GEV indüksiyonu tek başına yüzlerce genin aktivasyonuna veya baskılanmasına yol açarken, Z üç EV ve Z dört EV yalnızca uygun bağlanma bölgeleri içeren sentetik bir promotörün akış aşağısına yerleştirilen bir hedef genin ekspresyonunu aktive eder. Burada, 18 saatlik indüksiyonu takiben sıfır nanomolar beta estradiol ve bir mikromolar beta estradiole yanıt olarak Z üç EV tarafından GFP'nin indüksiyonu gösterilmiştir Z üç EV sisteminin sıkı regülasyonunu göstermek için GFP'den yoksun hücrelerden floresan da ölçülmüştür. Z üç EV'nin bir dizi beta estradiol konsantrasyonunda GFP'yi indükleme yeteneği burada gösterilmiştir.

Dağılımların ortalama floresansı, indükleyici konsantrasyonu ile ekspresyon çıktısı arasındaki ilişkinin, Z üç EV'nin bağımsız bağlanmasını gösteren yaklaşık bir tepe katsayısı ile derecelendirildiğini ortaya koymaktadır Bu prosedürü takiben, tek bir genin ekspresyonunun değiştirilmesinin gen ekspresyonunun genom şarap modellerini nasıl etkilediği gibi ek soruları yanıtlamak için gen ekspresyon mikrodizileri gibi diğer yöntemler gerçekleştirilebilir.
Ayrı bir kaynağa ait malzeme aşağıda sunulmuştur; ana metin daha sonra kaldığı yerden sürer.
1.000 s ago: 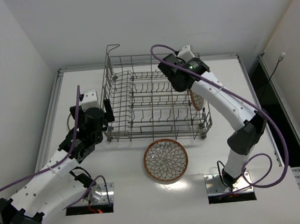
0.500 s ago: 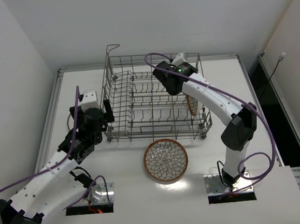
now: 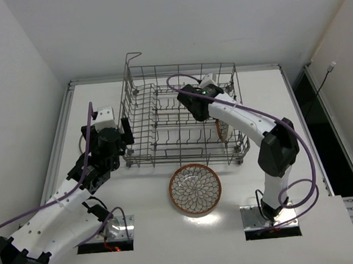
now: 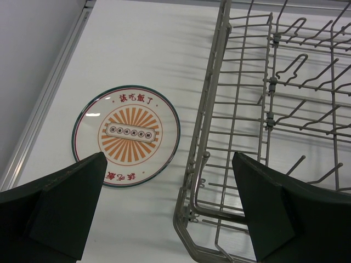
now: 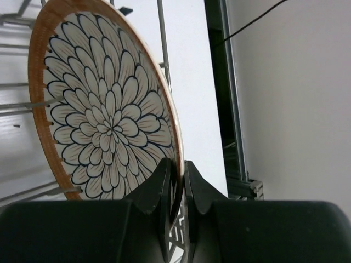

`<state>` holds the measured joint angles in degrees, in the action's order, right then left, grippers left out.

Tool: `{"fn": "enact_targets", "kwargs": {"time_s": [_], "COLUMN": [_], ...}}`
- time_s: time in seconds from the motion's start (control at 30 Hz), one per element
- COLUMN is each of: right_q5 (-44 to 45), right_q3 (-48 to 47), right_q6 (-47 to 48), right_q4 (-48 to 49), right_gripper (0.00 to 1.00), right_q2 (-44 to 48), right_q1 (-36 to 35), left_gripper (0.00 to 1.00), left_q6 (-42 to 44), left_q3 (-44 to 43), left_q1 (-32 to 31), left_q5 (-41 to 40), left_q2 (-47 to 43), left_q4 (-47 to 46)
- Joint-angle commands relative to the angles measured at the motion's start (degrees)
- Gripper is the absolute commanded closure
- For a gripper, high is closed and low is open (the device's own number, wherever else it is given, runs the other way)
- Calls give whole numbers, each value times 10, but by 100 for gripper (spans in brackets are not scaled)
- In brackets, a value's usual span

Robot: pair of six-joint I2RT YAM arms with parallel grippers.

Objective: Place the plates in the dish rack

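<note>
The dish rack (image 3: 166, 162) stands at mid-table. My right gripper (image 3: 218, 119) reaches into its right end and is shut on the rim of a brown-rimmed petal plate (image 3: 223, 128), which stands on edge among the wires. The right wrist view shows that plate (image 5: 104, 120) upright, its edge pinched between the fingers of the right gripper (image 5: 178, 170). A second petal plate (image 3: 195, 189) lies flat on the table in front of the rack. My left gripper (image 4: 169, 159) hovers open over the rack's left corner (image 4: 176, 221). Beside it on the table lies the white sunburst plate (image 4: 125, 136), which the left arm hides in the top view.
Walls close the table in at the left and back. A raised rail (image 3: 63, 135) runs along the left edge. A dark gap with a cable (image 3: 320, 96) lies past the right edge. Both arm bases (image 3: 105, 232) sit at the near edge.
The right arm has swung left and carried the petal plate from the rack's right end farther in over the tines. The left arm has not moved.
</note>
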<state>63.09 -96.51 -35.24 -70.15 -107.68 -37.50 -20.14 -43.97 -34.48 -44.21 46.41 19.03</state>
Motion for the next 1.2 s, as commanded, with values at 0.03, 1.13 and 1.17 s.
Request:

Bu videoyu izledikten sonra, yapay transkripsiyon faktörlerinin etkinliğini nasıl tasarlayacağınızı, test edeceğinizi ve doğrulayacağınızı iyi anlamış olmalısınız. Bu yapay transkripsiyon faktörleri, uygun DNA hedef dizilerinin aşağı akışına yerleştirilen genlerin ekspresyonunu şartlı olarak kontrol eder.